After the brand was sold several times, the brand name is currently no longer in use.

==History==
Frusen Glädjé was produced at a Dairy Lea plant with special equipment and sold in 10 states in 1981, including New York and California. Frusen Glädjé was available in eight flavors (15 in the New York shop).
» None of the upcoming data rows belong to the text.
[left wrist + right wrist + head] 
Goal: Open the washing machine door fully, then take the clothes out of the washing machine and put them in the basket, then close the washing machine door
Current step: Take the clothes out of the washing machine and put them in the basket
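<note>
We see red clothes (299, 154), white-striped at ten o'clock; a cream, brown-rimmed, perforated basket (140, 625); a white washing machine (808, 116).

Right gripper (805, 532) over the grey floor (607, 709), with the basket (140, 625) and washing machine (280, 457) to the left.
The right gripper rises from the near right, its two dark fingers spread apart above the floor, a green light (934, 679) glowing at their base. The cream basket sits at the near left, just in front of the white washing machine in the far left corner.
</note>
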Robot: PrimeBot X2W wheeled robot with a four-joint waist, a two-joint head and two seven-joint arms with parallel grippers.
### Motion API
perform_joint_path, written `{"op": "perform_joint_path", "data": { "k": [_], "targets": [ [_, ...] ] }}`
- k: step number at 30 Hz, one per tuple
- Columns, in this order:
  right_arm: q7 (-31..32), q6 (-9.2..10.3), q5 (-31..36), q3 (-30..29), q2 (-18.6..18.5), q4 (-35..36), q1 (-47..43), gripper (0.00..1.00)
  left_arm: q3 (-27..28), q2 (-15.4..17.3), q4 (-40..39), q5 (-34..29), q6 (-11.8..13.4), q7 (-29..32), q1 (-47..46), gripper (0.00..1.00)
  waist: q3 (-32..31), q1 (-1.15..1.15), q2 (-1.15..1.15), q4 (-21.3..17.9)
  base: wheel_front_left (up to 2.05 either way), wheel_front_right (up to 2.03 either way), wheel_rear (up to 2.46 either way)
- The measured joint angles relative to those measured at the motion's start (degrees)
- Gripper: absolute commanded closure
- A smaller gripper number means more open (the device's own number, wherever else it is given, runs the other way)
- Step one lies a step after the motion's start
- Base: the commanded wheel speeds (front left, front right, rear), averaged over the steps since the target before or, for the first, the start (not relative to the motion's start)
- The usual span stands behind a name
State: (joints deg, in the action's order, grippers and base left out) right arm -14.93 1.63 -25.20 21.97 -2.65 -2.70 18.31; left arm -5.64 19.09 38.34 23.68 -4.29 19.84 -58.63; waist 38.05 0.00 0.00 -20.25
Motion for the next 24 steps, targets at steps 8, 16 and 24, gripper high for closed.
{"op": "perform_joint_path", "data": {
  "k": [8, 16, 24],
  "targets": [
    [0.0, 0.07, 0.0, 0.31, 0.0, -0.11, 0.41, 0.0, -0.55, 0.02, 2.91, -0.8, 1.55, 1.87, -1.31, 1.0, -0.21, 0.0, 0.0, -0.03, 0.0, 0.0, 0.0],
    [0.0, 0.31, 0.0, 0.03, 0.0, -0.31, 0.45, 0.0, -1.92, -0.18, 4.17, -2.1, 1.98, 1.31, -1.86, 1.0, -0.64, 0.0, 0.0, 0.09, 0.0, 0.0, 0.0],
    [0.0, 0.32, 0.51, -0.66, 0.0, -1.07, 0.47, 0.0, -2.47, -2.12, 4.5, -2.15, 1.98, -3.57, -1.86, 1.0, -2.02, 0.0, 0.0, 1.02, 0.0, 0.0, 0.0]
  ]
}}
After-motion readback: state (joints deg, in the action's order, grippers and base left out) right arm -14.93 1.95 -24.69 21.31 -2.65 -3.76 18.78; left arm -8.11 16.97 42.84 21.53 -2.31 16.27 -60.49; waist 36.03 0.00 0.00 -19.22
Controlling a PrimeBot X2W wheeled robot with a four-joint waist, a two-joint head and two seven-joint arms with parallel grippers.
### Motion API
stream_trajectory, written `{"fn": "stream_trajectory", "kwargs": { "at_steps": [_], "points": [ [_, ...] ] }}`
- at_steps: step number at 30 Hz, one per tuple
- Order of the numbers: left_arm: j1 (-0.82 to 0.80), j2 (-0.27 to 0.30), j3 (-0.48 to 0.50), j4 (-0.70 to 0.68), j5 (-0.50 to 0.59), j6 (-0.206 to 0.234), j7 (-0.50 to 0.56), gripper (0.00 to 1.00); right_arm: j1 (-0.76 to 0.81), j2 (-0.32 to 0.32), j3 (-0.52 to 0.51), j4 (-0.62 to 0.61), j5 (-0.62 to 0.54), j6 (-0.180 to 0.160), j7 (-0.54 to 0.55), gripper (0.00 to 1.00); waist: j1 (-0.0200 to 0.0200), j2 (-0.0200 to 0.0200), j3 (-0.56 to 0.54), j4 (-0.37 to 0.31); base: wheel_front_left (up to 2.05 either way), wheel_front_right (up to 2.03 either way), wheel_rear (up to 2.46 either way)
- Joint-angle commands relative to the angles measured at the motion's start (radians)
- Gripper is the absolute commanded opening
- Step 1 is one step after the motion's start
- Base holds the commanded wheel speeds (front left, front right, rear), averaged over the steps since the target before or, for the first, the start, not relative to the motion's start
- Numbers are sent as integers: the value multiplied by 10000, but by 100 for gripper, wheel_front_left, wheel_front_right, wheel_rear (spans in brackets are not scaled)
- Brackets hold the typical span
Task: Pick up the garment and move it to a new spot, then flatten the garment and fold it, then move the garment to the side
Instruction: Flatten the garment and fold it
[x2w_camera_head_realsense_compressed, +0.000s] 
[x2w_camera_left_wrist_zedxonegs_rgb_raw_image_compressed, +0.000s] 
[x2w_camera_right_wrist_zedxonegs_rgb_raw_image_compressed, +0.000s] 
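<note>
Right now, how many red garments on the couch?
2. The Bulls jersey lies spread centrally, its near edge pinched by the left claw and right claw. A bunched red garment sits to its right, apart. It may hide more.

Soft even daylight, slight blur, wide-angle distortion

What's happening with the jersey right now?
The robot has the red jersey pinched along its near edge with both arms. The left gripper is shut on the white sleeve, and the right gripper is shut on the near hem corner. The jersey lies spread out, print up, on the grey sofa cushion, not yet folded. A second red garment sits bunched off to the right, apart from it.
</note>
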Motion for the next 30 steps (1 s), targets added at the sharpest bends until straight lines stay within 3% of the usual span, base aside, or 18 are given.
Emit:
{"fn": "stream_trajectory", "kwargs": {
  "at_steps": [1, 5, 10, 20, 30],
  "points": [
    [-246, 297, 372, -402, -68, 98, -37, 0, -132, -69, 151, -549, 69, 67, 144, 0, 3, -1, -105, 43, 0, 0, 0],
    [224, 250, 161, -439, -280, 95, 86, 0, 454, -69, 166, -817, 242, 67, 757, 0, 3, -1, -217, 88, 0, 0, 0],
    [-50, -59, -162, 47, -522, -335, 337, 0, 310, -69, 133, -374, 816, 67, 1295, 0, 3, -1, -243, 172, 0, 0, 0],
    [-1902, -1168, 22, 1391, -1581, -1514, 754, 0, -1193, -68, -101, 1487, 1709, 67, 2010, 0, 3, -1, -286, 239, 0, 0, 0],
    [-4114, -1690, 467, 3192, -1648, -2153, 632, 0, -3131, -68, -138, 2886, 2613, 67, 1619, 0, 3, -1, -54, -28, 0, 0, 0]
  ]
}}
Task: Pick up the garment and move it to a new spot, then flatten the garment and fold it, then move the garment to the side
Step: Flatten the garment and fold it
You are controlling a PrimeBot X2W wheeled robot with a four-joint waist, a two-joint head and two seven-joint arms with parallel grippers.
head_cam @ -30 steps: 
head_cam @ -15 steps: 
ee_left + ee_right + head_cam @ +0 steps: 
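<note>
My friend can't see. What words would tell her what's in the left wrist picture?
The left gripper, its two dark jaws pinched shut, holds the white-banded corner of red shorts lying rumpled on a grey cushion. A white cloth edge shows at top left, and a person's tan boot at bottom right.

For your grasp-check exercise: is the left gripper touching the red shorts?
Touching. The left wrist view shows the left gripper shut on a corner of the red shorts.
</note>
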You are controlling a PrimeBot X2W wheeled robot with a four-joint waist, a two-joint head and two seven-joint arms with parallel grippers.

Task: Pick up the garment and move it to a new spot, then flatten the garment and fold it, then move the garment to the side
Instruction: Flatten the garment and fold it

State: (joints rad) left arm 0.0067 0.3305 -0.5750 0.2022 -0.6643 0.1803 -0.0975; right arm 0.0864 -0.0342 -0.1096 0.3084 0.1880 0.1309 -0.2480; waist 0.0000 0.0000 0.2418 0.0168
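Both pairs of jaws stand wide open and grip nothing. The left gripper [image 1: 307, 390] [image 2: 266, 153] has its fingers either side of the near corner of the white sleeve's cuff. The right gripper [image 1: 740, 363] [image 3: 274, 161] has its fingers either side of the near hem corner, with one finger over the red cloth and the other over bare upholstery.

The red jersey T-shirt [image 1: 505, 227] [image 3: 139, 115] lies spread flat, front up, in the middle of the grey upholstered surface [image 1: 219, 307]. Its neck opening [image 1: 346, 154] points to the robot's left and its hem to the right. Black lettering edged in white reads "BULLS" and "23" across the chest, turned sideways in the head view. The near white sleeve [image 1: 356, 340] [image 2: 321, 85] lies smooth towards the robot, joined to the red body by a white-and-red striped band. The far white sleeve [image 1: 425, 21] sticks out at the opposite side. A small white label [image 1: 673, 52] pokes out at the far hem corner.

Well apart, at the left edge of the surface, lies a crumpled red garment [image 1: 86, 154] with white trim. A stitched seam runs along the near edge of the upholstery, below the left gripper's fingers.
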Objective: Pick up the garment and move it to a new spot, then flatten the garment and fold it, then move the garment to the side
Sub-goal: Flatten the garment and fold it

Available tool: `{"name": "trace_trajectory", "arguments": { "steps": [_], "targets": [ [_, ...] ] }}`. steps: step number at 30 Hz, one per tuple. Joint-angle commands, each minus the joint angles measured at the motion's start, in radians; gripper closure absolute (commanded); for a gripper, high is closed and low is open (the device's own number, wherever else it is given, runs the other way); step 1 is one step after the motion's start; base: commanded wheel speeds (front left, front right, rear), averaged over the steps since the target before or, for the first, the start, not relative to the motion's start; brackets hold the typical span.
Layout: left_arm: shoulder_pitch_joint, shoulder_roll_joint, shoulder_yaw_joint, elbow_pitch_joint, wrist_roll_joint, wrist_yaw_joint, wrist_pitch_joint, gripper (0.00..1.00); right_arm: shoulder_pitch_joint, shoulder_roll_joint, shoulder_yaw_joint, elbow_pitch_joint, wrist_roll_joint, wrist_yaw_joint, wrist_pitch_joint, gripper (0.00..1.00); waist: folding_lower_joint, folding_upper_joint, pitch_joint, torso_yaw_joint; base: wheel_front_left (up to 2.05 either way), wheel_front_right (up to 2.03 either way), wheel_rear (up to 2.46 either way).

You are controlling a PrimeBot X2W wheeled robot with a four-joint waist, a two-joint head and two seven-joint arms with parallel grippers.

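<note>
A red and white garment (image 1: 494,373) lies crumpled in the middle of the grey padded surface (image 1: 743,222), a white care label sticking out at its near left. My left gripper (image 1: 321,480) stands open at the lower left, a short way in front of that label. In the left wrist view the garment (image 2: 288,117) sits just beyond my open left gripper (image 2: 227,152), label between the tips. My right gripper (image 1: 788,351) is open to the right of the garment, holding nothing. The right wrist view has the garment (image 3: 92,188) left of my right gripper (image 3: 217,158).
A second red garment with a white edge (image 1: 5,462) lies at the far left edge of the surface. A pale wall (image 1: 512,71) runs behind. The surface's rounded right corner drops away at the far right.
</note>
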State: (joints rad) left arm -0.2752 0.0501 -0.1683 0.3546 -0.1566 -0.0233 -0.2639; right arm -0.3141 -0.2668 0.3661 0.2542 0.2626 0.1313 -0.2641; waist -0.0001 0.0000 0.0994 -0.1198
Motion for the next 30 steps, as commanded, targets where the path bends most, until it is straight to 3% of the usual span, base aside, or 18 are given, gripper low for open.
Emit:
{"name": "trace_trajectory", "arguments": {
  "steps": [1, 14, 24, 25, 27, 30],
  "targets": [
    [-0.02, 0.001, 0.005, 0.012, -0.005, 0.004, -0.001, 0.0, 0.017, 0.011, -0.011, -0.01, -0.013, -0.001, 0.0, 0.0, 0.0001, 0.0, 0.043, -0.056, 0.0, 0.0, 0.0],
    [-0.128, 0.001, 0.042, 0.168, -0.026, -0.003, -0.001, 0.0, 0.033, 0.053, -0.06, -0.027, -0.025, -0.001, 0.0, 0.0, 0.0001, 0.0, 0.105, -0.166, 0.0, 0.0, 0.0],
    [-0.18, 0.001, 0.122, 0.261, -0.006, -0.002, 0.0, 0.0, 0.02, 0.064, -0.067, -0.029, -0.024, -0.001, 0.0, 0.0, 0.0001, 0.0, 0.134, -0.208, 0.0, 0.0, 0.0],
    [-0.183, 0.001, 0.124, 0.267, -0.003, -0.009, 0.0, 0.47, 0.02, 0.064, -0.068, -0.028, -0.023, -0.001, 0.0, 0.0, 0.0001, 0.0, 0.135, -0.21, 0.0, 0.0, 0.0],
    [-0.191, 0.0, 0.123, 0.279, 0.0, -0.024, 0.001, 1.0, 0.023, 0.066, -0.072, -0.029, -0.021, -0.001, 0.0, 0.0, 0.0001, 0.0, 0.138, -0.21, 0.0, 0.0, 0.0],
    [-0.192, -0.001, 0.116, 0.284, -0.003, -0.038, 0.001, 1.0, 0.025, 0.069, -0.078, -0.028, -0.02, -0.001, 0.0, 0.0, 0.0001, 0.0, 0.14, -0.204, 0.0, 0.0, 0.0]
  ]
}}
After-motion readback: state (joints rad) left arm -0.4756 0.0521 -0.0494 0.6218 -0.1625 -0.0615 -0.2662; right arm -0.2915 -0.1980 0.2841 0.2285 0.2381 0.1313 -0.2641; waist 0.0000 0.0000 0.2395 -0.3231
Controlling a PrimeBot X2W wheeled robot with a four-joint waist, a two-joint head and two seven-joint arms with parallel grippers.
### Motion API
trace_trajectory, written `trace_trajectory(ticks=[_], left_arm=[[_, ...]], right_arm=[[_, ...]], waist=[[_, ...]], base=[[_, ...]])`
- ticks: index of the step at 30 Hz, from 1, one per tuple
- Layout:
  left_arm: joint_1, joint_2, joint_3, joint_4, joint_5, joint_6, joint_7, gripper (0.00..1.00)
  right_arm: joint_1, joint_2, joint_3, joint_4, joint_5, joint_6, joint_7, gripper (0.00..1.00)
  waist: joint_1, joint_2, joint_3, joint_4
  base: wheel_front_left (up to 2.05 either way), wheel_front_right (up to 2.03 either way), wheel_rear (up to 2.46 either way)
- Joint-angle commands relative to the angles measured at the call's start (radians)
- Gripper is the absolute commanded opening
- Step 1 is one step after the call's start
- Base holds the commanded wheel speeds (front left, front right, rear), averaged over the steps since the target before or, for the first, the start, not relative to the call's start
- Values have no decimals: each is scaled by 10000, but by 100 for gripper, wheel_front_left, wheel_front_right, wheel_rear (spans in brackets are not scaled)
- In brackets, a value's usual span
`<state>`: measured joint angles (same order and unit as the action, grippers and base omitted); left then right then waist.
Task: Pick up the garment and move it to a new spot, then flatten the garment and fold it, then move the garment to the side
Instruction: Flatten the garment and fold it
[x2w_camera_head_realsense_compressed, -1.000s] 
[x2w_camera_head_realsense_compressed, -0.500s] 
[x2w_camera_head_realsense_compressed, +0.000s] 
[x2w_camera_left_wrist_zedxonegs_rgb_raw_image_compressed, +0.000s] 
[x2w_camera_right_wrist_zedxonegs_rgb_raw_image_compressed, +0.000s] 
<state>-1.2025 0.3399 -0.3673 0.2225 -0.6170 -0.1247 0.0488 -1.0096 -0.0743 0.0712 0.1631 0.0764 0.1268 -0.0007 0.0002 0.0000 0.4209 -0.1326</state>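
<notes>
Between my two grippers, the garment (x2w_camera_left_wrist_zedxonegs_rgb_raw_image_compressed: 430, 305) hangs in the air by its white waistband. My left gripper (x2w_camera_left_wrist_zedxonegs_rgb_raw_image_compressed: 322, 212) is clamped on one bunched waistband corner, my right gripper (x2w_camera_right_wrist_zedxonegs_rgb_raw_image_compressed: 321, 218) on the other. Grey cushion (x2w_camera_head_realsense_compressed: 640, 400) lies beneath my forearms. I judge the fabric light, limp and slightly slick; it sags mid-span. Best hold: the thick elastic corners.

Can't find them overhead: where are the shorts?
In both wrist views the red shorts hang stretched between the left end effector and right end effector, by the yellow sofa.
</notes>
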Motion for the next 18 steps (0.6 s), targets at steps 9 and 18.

Frusen Glädjé was distributed in every state by the end of 1982, reaching an annual production of 30 million pints, up from 18 million in 1981. Erhard Sommer was the company president.

The brand's marketing materials called it "[t]he ice cream that appeals to the sybaritic buyer with a taste for the very finest." Television commercials typically featured the catch phrase, "I ate all the Frusen Glädjé." Another catchphrase used was "Enjoy the Guilt", which appeared in print advertising and also on small crystal ice cream bowls, which were available via mail order from the company.

===Conflict with Häagen-Dazs===
Another American ice cream producer, Häagen-Dazs, sued unsuccessfully in 1980 to stop Frusen Glädjé from using a "Scandinavian marketing theme". Häagen-Dazs's complaints included Frusen Glädjé's "prominently displayed list of the product's natural ingredients, a list of artificial ingredients not found in the ice cream, directions for serving and eating the ice cream (essentially that it was best served soft), and a map of Scandinavia". The court ruled against Häagen-Dazs on the grounds of unclean hands, as Häagen-Dazs had similarly marketed itself as Scandinavian (specifically Danish) without having any real connection to the region.

===Acquisition by Kraft Foods===
In 1985, Smith sold Frusen Glädjé to Kraft General Foods. A Kraft spokeswoman states that Kraft sold its Frusen Glädjé license to the Unilever corporation in 1993. A spokesman for Unilever claims that Frusen Glädjé was not part of the deal. The brand has since disappeared, although in 2016 a trademark for "Frusen Glädjé" was filed by Papilion, LLC.